Keep only the lines of the material below that contain the word "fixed". Copy those lines.
■ ■ ■ ■
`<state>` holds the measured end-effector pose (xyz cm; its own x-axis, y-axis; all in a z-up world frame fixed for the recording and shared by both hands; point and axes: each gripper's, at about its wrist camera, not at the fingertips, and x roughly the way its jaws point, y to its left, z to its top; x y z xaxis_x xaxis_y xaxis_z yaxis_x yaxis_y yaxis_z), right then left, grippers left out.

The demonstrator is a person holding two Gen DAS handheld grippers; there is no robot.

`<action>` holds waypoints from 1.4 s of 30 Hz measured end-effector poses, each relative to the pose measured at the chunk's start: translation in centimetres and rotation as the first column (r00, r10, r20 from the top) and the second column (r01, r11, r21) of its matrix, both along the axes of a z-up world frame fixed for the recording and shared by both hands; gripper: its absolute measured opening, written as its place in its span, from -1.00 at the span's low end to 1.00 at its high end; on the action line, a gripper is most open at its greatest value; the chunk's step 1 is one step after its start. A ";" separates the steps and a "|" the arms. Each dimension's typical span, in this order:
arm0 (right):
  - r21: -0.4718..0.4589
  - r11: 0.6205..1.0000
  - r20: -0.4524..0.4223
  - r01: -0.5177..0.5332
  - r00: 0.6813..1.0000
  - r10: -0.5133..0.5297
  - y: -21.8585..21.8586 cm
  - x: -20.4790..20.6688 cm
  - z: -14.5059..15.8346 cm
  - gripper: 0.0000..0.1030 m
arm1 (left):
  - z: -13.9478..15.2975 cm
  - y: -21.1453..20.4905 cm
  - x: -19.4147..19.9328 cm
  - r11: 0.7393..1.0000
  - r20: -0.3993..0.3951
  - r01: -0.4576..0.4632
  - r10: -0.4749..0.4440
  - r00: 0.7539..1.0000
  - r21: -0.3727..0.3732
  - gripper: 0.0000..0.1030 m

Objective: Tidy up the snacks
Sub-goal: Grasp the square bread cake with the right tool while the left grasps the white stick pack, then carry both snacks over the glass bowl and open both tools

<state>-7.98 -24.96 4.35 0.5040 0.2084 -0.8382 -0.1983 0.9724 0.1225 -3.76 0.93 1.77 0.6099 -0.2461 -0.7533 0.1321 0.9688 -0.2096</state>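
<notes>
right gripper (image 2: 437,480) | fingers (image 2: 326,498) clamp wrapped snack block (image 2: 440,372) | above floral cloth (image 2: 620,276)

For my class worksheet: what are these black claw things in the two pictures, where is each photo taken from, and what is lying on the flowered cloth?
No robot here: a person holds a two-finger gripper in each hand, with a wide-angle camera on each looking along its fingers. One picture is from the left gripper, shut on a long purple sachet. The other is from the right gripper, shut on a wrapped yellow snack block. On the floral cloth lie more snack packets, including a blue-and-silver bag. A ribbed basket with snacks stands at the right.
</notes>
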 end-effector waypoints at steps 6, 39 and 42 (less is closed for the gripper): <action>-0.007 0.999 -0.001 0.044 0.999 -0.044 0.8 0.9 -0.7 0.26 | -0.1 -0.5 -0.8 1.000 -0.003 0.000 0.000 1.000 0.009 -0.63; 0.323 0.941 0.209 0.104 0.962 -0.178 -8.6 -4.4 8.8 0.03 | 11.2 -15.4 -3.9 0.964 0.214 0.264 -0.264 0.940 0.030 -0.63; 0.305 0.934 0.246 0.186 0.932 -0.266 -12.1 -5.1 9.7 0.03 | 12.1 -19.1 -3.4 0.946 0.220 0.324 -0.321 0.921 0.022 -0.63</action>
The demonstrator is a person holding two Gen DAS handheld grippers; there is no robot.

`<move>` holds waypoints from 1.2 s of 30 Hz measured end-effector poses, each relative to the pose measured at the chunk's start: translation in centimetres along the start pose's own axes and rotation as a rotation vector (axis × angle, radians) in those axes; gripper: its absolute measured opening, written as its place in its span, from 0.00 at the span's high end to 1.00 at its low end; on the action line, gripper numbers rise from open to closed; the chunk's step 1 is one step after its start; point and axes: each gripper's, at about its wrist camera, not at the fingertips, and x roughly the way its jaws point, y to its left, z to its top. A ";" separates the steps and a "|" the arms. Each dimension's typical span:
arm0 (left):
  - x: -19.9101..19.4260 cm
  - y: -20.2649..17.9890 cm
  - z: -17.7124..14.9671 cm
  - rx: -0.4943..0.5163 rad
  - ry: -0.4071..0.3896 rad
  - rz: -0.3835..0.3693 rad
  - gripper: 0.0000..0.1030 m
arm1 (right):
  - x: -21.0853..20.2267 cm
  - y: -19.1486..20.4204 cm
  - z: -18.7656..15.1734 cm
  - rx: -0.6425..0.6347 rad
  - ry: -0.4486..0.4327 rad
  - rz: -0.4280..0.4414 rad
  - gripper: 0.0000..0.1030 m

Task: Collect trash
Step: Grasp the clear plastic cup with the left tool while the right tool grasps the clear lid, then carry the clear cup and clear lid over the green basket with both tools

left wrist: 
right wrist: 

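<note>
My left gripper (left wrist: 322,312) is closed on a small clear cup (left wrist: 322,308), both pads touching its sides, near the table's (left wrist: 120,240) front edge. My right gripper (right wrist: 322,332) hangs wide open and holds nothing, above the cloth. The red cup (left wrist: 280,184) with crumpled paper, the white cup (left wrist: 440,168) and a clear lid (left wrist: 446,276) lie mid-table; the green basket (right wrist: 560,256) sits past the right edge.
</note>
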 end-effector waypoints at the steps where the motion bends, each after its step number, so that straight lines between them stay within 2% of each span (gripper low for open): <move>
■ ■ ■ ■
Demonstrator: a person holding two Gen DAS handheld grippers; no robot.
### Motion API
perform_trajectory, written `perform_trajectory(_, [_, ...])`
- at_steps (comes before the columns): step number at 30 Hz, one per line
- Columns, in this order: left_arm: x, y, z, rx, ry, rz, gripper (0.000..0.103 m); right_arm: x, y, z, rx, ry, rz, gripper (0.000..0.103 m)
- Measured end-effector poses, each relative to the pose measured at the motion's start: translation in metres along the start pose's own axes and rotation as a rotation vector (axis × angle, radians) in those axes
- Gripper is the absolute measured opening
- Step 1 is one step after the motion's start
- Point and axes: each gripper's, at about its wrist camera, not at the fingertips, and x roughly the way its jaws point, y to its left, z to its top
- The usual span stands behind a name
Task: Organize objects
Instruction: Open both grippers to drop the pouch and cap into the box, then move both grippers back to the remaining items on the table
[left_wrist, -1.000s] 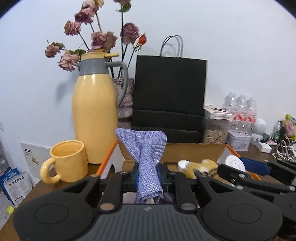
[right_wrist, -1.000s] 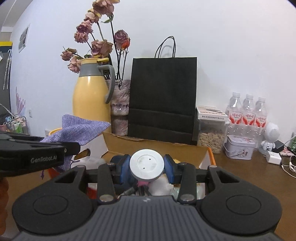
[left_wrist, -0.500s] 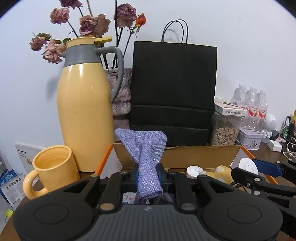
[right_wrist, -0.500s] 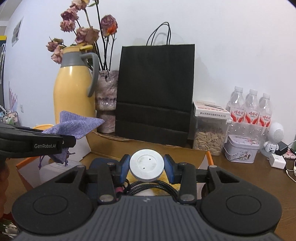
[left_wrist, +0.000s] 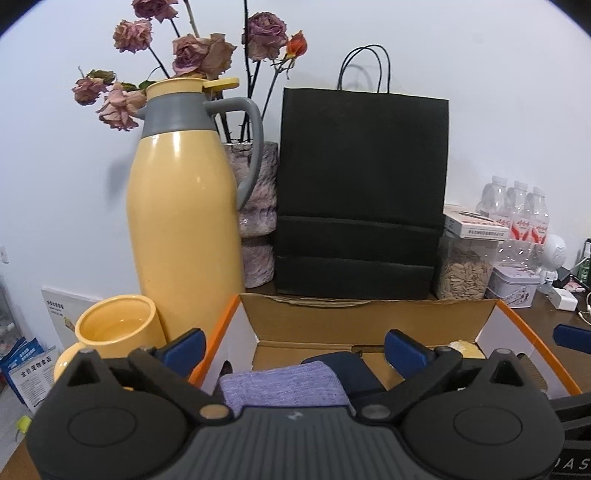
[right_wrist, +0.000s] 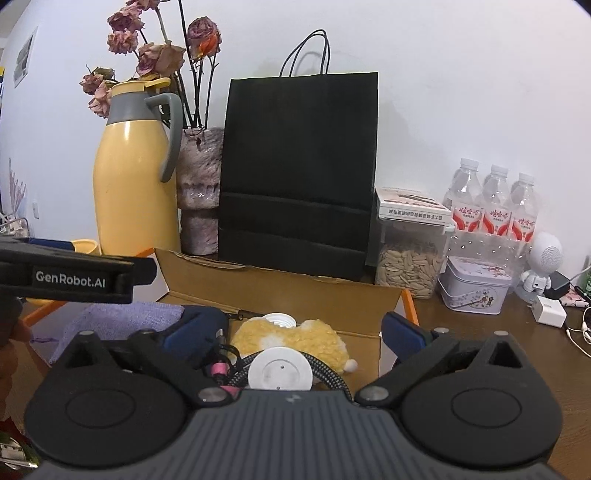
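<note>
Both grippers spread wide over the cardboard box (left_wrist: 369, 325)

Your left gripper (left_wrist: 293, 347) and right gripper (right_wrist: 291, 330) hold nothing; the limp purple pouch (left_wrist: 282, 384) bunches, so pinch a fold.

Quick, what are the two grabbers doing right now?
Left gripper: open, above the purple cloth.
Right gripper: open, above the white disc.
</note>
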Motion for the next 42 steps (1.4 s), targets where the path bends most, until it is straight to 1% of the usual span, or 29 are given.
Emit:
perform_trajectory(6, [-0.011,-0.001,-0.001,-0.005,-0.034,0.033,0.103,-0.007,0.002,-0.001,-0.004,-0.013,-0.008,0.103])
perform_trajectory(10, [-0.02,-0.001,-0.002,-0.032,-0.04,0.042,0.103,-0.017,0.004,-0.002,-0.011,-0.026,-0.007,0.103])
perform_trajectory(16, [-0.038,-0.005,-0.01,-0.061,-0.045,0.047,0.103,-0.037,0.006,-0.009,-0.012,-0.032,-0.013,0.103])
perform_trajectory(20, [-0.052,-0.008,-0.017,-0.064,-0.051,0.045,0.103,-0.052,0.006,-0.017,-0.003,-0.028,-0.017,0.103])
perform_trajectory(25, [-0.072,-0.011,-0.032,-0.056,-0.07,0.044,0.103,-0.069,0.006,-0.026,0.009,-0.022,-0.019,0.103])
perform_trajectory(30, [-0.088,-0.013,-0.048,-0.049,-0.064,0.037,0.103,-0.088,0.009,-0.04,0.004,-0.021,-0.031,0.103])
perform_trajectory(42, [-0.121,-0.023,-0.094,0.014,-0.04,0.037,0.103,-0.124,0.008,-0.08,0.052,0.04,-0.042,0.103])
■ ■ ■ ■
• WRITTEN RESPONSE:
`<state>` holds the measured end-effector pose (xyz cm; its own x-axis, y-axis; all in a z-up world frame fixed for the recording and shared by both hands; point and axes: each gripper's, at about its wrist camera, not at the fingertips, and x roughly the way its jaws point, y to its left, z to its top; x y z xaxis_x xaxis_y xaxis_z yaxis_x yaxis_y yaxis_z), right then left, grippers left out.
`<action>` holds waypoints from 1.4 s of 30 Hz measured end-effector poses, each relative to the pose measured at the chunk's start: translation in centimetres and rotation as the first column (r00, r10, r20 from the top) and the second column (r01, r11, r21) of its matrix, both along the axes of a z-up world frame fixed for the recording and shared by both hands; gripper: its absolute measured opening, written as its place in its span, from -1.00 at the span's low end to 1.00 at its high end; on the action line, a gripper is most open at its greatest value; the chunk's step 1 is one step after its start. A ";" separates the steps and a "|" the arms. Each dimension's typical span, in this order:

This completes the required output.